Department of Art & Art History

Convergent Ladybug (Hippodamia convergens)

A Wi-Fi router painted with ladybug.

Artist: Laura Tranquilino

Ecological Importance:

  • Elimination of agricultural crop pests

    An important enemy of aphids, scales, thrips, and other soft bodied insects. Ladybugs are often collected from mass aggregations for distribution by pest control industries

  •  Savior of trees 

    Ladybugs are predators which eat insects, such as aphids, that destroy forests, due to their adaptation to living in trees. Their larvae often eat twig aphids.

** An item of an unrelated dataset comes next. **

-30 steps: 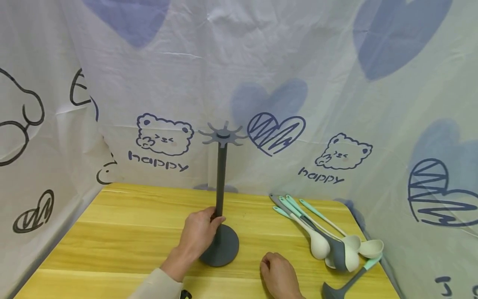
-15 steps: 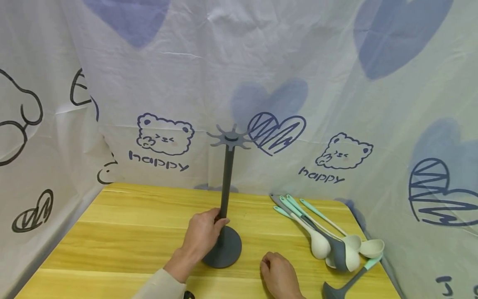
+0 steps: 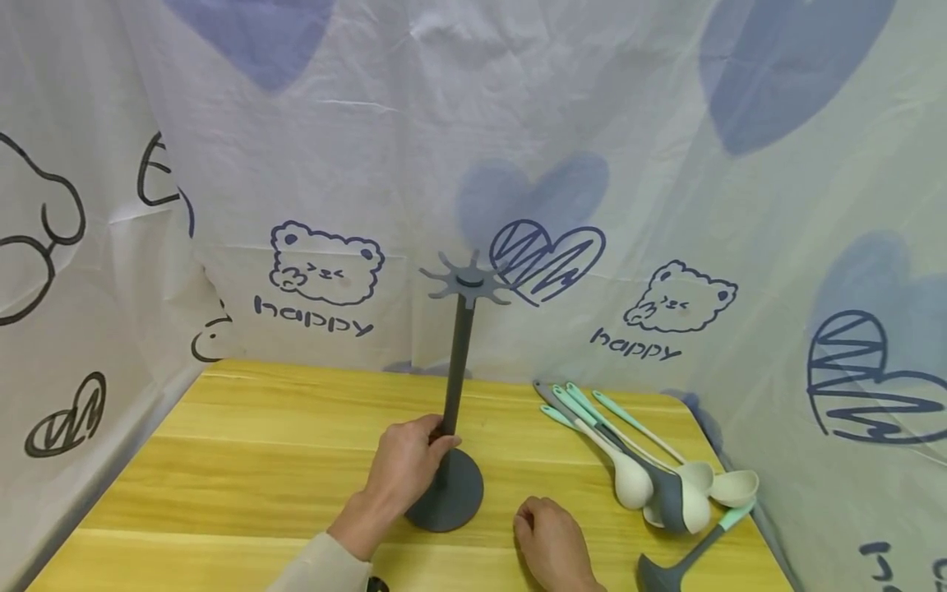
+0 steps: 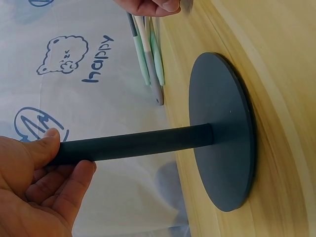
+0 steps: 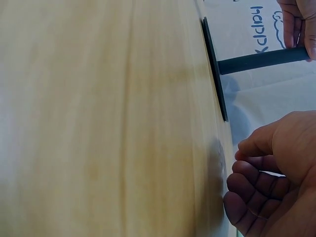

Some native Ladybugs are becoming rare throughout North America over the past 20 years, due to non-native species replacing the natives. At the same time extreme numbers of ladybugs are appearing in other parts of the world. This will impact ladybug diversity, and the roles they play in our plant-feeding insect population. The Lost Ladybug Project in New York, is working to preserve native ladybug species across the U.S by educating, researching and conserving ladybugs.

Fun Facts:

  • The female beetle will lay between 10-30 eggs on leaves and plants where their insect prey is abundant.
  • During the 1880s ladybugs were brought from Australia to save California's citrus trees. Being a success there are now over 100 species that aid in pest control.

This router is located on the North wall of the BMU.